Human coronary artery endothelial cells (hCAECs, Lonza) were grown in confluence T75 sterile flasks (hCAECs, Lonza). Basal complete media were replaced every other day and cells were passaged once per week. Human coronary artery endothelial cells were seeded in a 24-well plate and grown to confluence in complete media. For the 44 deidentified patient serum samples (with no name, medical record number, or birthday), 25 μL serum in 475 μL of serum-free commercial media, 5% serum by volume per well, were incubated with a confluent hCAEC monolayer. Samples were incubated at 37 °C for 4 h. Total RNA was extracted from cells using a commercially-available kit (RNeasy, Qiagen, Germantown, Maryland) based on the manufacturer’s instructions.
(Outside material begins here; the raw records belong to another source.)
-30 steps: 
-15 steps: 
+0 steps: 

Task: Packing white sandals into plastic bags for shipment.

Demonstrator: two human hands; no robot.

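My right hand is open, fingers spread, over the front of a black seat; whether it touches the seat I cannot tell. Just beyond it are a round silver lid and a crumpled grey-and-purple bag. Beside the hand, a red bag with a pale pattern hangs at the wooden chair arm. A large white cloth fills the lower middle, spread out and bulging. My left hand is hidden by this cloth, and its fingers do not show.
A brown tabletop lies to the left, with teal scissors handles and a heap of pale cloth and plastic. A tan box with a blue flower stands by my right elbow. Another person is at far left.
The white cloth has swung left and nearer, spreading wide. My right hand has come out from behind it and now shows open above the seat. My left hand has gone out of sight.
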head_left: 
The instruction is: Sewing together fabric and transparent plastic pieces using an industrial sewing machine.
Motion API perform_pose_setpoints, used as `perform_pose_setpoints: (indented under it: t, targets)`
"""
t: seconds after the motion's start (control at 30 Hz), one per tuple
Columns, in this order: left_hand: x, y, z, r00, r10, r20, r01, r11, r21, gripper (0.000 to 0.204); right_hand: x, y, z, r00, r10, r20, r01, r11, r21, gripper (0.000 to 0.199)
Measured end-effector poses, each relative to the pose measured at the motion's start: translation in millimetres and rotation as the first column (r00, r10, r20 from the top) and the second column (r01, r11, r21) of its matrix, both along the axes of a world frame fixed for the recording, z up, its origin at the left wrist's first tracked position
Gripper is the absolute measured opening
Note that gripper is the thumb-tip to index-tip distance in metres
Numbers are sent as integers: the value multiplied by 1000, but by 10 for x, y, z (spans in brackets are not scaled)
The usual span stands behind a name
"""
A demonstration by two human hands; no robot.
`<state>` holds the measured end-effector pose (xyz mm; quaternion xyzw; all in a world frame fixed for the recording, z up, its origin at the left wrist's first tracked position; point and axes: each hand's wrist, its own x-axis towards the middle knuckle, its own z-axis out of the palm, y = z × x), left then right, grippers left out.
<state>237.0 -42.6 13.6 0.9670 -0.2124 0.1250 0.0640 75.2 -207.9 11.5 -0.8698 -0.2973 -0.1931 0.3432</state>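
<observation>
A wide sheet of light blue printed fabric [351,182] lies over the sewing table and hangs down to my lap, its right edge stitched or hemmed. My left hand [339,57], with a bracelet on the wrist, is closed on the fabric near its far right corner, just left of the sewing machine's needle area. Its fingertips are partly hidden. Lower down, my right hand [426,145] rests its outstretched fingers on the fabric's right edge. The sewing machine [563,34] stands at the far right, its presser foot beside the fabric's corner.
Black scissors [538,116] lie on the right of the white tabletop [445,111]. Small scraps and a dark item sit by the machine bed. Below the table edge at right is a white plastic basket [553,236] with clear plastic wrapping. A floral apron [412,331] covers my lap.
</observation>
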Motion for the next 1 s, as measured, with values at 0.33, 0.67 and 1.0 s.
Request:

The extracted RNA was then aliquoted in cryosafe centrifuge tubes and frozen at −80 °C. RNA was then thawed and reverse transcribed using High-Capacity cDNA Reverse Transcription Kits (Applied Biosystems, Foster City, CA, USA), prior to qPCR. Using the Taqman Gene Expression protocol, gene expression was assessed including VCAM-1 (Hs01003372_m1), ICAM-1 (Hs01003372_m1), and chemokine ligand-2 (CCL-2, Hs00234140_m1), as per the manufacturer’s instructions (ThermoScientific, Waltham, MA, USA). Target genes were normalized to TATA binding protein (TBP, Hs99999910_m1). Relative gene expression using endothelial targets were analyzed using the 2−∆∆CT method, as previously described [23]. Endothelial transcriptional responses to serum was evaluated using qPCR. Genes evaluated included chemokine ligand 2 (CCL-2), ICAM-1, and VCAM-1.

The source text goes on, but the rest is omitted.